Calculate the median value of combining two sorted lists

Question 1

I have solved a leetcode problem (Median of Two Sorted Arrays), and I came up with two solutions.

Solution 1

def findMedianSortedArrays(nums1, nums2) -> float:
 nums1.extend(nums2)
 nums1.sort()
 median = 0
 num_len = len(nums1)
 while((num_len % 2) == 0):
 median = (nums1[int((num_len - 1)/2)] + nums1[int(num_len/2)]) / 2
 median = nums1[int(num_len/2)]
 return median

Solution 2

import statistics
def findMedianSortedArrays(nums1, nums2) -> float:
 nums1.extend(nums2)
 nums1.sort()
 median = 0
 median = statistics.median(nums1)
 return median

How can I improve the speed?

Question 2

How does the first solution ever terminate when the combined list has an even length?

Question 3

You should be able to do this without modifying the inputs, and without copying either array.

Question 4

You should also be able to do this without re-sorting already sorted arrays.

Question 5

Assuming that nums1 and nums2 are each already sorted,

nums1.extend(nums2)
nums1.sort()

fails to take advantage of that fact. nums1.sort() could take O(n log n) time, when it could be as fast as O(n) if you merge the two lists manually.

Furthermore, modifying one of the input parameters, especially without clearly documenting it, is unclean programming practice.

In both implementations, median = 0 is a superfluous assignment.

Question 6

nums1 & nums2 were not sorted so that's why it was sorted.

Question 7

All I had to go on was the name of the task ("Median of Two Sorted Arrays") and the function name (findMedianSortedArrays). If it's not the case that the input arrays are already sorted, then my critique is that your function name is misleading.

Question 8

The two sorted arrays are sorted separately so when combing them they would not be sorted and hence need to be sorted.

Question 9

Read my answer carefully. I'm saying that you should be able to take advantage of the fact that the inputs are already individually sorted.

Question 10

You don't need to merge or sort the arrays. But it all depends on your goal. Assume the lengths of the lists are N and M. As you are leet code, the "correct" answer is likely the complex solution, but in the real world, the simple and balanced solution is what I would reach for 90% of the time.

Simple

If you want a "reasonable" solution and move on with your life, merge then sort then take the middle is clear, maintainable, and fast "enough" at O((N+M) log(N+M)).

Balanced

If you care a bit more about performance, you can walk along the two arrays simultaneously, advancing in whichever has the smaller number.

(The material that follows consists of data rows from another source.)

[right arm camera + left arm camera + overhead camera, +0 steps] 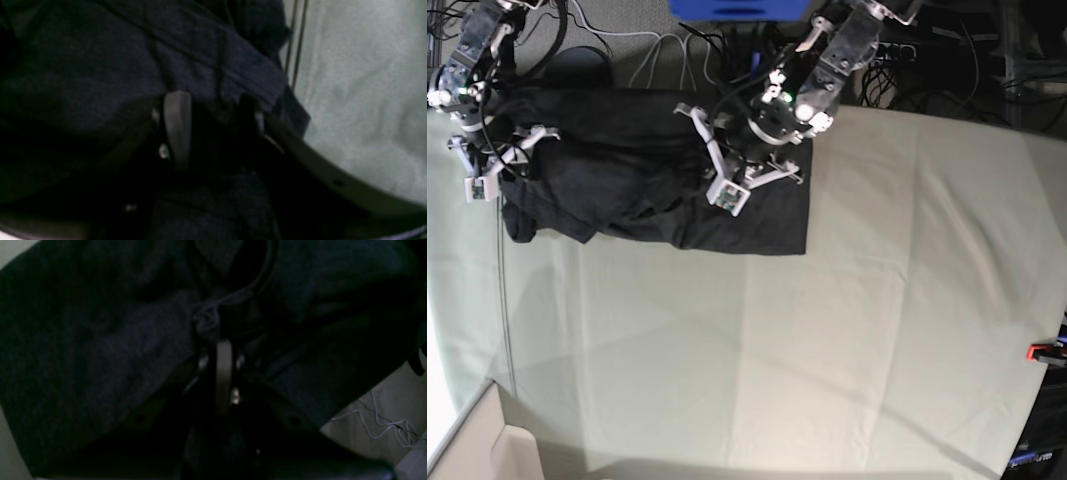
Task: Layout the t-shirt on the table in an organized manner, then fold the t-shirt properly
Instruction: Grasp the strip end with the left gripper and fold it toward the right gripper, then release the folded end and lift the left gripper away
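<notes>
The charcoal-black t-shirt [647, 190] lies crumpled at the far left of the pale grey-green table [877, 300], print hidden. My left gripper [727, 180] is over the shirt's right part. In the left wrist view it [222, 340] is shut on a small bunch of the shirt's fabric [100, 340]. My right gripper [489, 170] is at the shirt's left edge. In the right wrist view it [213, 100] has its fingers [176, 123] apart, with a hemmed fold of shirt [100, 66] lying across the tips and bare table [360, 100] to the right.
A red clamp [1039, 351] sits at the table's right edge. Cables [667, 50] and a blue box [737, 8] lie beyond the far edge. A thin cord [505, 300] runs along the table's left side.
</notes>
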Controlling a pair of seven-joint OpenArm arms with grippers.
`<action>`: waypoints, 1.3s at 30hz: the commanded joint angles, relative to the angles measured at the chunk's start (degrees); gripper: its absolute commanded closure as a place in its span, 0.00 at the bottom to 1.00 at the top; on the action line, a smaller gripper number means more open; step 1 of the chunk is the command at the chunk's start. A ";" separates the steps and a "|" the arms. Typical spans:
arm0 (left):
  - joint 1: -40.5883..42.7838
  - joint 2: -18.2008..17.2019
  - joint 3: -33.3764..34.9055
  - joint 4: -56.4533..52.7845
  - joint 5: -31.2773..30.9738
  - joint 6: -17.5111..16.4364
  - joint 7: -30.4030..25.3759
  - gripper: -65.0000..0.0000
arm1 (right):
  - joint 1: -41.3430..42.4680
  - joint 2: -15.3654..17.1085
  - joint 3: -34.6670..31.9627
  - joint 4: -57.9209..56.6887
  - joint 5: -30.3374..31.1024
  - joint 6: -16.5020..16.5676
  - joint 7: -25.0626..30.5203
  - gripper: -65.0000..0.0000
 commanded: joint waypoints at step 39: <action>-3.69 -10.77 14.72 16.70 -0.40 0.28 -1.11 0.43 | 0.68 -0.92 6.29 2.09 0.84 -0.05 1.18 0.50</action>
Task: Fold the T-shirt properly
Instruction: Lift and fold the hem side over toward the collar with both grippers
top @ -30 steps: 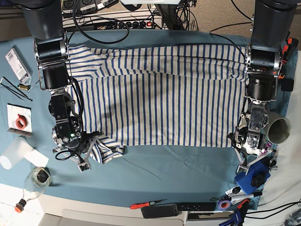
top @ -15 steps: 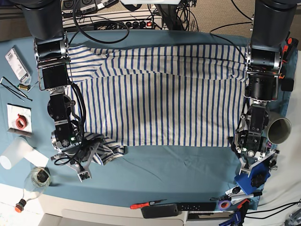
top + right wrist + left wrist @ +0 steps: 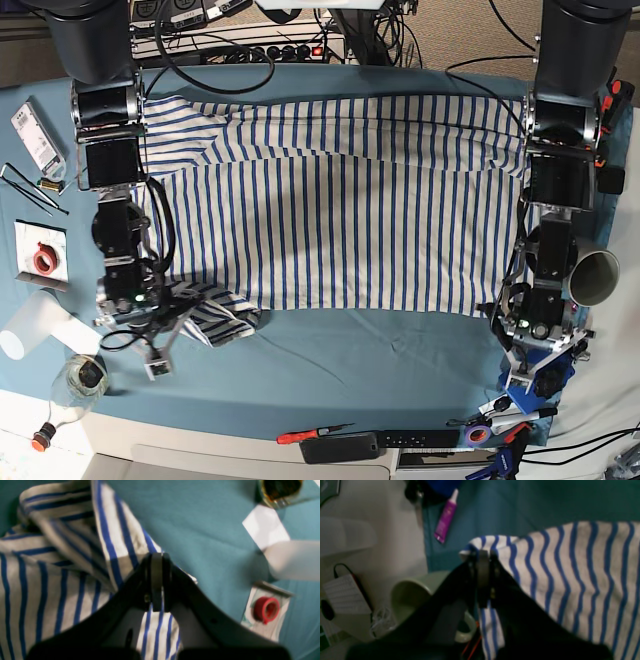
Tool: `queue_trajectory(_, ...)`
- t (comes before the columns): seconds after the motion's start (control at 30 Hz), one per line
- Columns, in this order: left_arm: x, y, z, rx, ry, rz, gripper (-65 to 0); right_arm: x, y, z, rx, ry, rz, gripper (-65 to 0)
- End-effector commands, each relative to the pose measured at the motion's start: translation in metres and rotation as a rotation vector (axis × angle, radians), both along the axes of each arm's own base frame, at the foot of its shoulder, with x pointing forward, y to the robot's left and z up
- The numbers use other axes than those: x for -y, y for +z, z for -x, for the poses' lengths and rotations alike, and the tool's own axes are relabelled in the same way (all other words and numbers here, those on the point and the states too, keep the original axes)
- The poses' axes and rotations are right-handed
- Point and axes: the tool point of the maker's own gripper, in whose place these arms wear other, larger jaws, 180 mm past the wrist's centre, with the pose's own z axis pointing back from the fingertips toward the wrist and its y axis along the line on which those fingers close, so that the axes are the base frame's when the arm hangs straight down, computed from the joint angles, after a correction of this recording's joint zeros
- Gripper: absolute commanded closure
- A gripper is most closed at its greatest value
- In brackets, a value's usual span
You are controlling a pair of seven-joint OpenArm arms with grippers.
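pinching the near edge of the t-shirt [image 3: 330, 200] at both corners, the two arms have drawn back toward the front of the bench [image 3: 350, 370] over the last second. the right pincer [image 3: 157, 562] is clamped shut on the bunched sleeve-side corner, and the left pincer [image 3: 482, 555] is clamped shut on the opposite hem corner; both wrist views show striped cloth caught between the closed jaws.

in the base view the right pincer [image 3: 150, 345] now sits nearer the bench front than a second ago, and the rumpled lump of fabric by it has shifted with it. the left pincer [image 3: 530, 345] has likewise slid toward the front edge, stretching that corner of the shirt a little. just past the left pincer lies a green mug [image 3: 595, 278] on its side, close to the shirt's edge.

farther back, the shirt's body lies spread flat across the teal cloth of the bench, with a fold line already running across it nearer the far edge, and the far sleeve still crumpled by the right arm's upper links.

my reading is that the near edge is being tensioned and lifted, ready to be carried over the body toward the far side. the mug and the clutter beside the left pincer could snag the hem.
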Motion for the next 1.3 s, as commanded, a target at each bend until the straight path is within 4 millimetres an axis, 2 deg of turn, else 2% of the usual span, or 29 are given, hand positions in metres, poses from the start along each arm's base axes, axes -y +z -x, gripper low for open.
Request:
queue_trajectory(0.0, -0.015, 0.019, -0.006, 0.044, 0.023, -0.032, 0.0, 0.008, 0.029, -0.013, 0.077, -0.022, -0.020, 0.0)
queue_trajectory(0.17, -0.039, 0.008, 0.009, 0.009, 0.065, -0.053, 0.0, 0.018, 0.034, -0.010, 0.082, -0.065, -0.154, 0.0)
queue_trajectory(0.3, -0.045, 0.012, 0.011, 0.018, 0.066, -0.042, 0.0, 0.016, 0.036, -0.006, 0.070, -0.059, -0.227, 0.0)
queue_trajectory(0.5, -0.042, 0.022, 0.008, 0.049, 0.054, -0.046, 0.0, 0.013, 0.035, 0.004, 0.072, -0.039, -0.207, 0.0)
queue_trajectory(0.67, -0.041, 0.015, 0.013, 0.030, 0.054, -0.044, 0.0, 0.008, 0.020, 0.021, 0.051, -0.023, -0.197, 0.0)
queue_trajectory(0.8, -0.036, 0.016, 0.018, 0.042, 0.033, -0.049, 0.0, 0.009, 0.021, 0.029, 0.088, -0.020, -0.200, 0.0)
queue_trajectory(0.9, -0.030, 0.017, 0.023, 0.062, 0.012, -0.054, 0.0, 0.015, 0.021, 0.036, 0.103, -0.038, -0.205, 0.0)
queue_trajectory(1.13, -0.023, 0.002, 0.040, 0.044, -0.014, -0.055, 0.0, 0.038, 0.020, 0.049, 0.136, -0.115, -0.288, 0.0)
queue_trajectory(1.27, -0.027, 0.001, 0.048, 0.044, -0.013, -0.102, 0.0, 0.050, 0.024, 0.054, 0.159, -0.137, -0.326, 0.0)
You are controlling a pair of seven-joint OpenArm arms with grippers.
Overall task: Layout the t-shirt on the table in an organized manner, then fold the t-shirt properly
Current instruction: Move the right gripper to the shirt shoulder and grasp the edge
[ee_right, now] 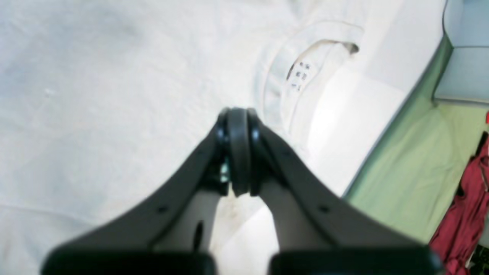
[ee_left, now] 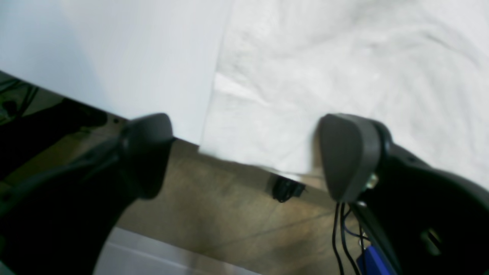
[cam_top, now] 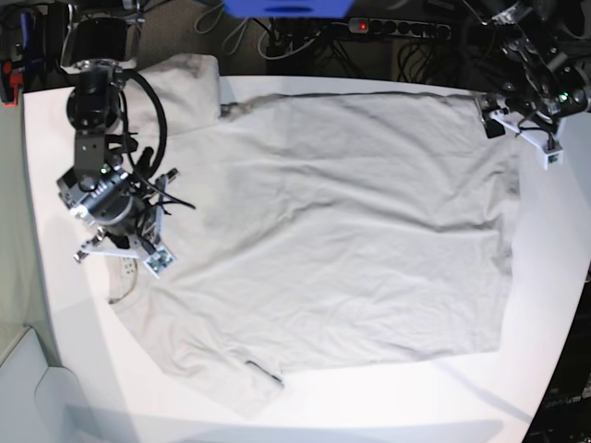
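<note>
The light grey-beige t-shirt lies spread flat on the white table, neck at the left and hem at the right. My left gripper is open at the table's far right corner. Its two fingers straddle a hem corner of the t-shirt that reaches the table edge; nothing is between them. My right gripper is shut just above the t-shirt, beside the collar with its small label. Nothing shows between its fingers. In the base view the right gripper is at the neck and the left gripper at the top right.
A power strip, cables and a blue object lie beyond the far edge. A black clamp hangs under the table edge over brown floor. Green floor and a red object lie past the table's left edge.
</note>
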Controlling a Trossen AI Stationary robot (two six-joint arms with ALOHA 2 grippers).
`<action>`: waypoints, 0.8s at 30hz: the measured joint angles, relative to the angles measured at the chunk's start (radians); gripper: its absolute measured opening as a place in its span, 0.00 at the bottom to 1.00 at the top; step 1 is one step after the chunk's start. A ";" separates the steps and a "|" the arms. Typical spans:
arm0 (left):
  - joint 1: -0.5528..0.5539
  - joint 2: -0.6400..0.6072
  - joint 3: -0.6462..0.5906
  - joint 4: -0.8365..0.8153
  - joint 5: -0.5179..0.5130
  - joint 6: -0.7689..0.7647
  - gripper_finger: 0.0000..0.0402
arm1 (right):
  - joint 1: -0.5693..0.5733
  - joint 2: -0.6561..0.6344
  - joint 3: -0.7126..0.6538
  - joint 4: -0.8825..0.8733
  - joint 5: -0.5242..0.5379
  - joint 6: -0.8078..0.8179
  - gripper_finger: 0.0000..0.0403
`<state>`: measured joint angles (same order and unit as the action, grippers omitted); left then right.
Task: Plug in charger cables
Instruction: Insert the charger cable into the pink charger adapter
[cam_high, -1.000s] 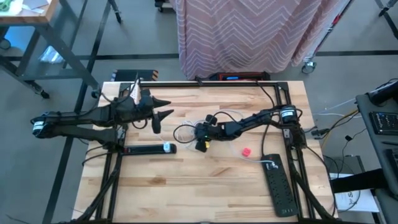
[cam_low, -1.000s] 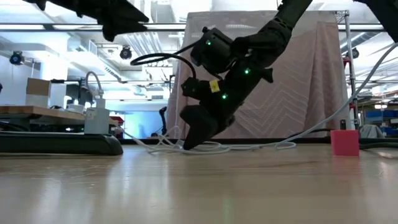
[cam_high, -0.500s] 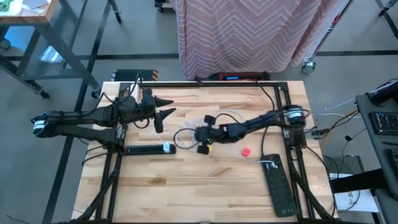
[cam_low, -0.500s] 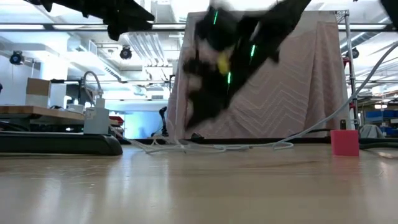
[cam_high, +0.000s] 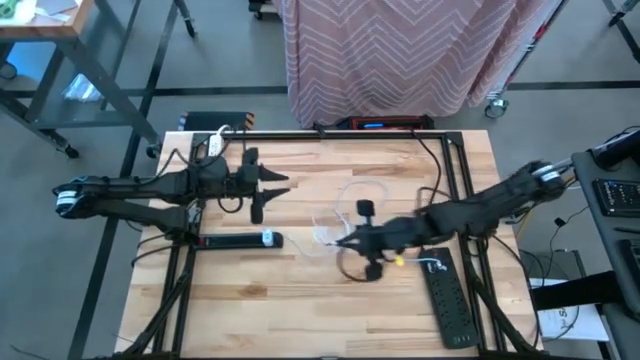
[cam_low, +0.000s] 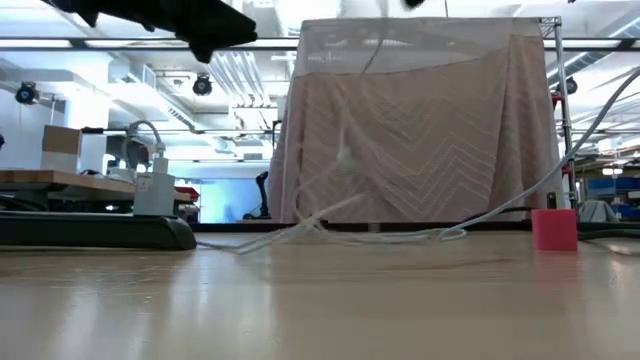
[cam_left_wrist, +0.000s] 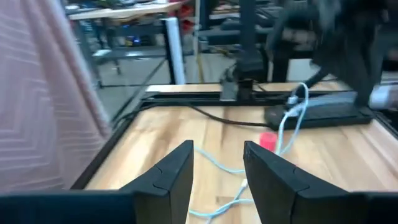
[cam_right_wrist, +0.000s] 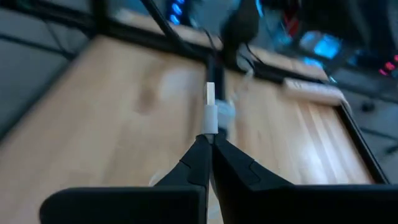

When you have consumed half the numbers you are at the median. This is more complex, but doesn't require allocations and is O(N+M) compute time.

Complex

If you really care about performance and are prepared to write complex code. You can actually be even faster and get down to O(log(N+M)). This will involve playing with the definition of median, thinking what it looks like to have identified the median elements, and then doing something akin to a binary search. Hint, i+j == (N+M)/2, roughly, depending on parity of N+M.

This is more complex, it's harder to maintain, and much more time to work out. But if you need to do this repeatedly, the better asymptotic behaviour (the O() function) might be worth it.

Question 11

I agree with @200_success that sorting the lists manually would yield faster results. That being said, here's a quick implementation of what that might look like:

def findMedianSortedArrays(nums1, nums2):
 l1 = len(nums1)
 l2 = len(nums2)
 l3 = 1 + (l1 + l2) / 2
 # Pad the input with inf to account for edge cases.
 # You can technically use try/catch instead if you reeeeeally want
 # to be space efficient, but this just feels nicer to me.
 first = nums1 + [float('inf')]*(l3-l1)
 second = nums2 + [float('inf')]*(l3-l2)
 merged = [None]*l3
 # Build the first half of the merged list.
 # This will be enough to calculate the median.
 i = j = k = 0
 while k < l3:
 if first[i] < second[j]:
 merged[k] = first[i]
 i += 1
 else:
 merged[k] = second[j]
 j += 1
 k += 1
 # A slightly more compact way of calculating the median.
 median = [(merged[-1]+merged[-2])/2.0, merged[-1]][(l1+l2)%2]
 return median

Edit: Including the suggestion to only walk along the first n/2 steps of the merging cleaned this up a fair bit. Also preserved nums1 and nums2 when padding the lists to be merged.

Question 12

You can improve on this, since we only need the middle one or two values in the merged list, so we can throw away the beginning and end. Do you see how that removes the need for extra storage?

Question 13

You don't need a merged list at all; just walk along n/2 steps then use the next one or two items

Question 14

The core of this question is not to find the median, it is to merge two arrays efficiently.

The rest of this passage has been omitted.